**Data section**:
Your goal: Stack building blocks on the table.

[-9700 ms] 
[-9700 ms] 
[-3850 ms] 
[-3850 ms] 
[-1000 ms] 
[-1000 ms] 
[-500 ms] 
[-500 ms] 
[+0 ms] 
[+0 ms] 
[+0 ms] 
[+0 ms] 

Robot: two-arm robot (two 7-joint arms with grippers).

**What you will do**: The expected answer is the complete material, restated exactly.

**Written response**:
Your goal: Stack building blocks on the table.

[-9700 ms] 
[-9700 ms] 
[-3850 ms] 
[-3850 ms] 
[-1000 ms] 
[-1000 ms] 
[-500 ms] 
[-500 ms] 
[+0 ms] 
[+0 ms] 
[+0 ms] 
[+0 ms] 

Robot: two-arm robot (two 7-joint arms with grippers).

This exercise has been completed.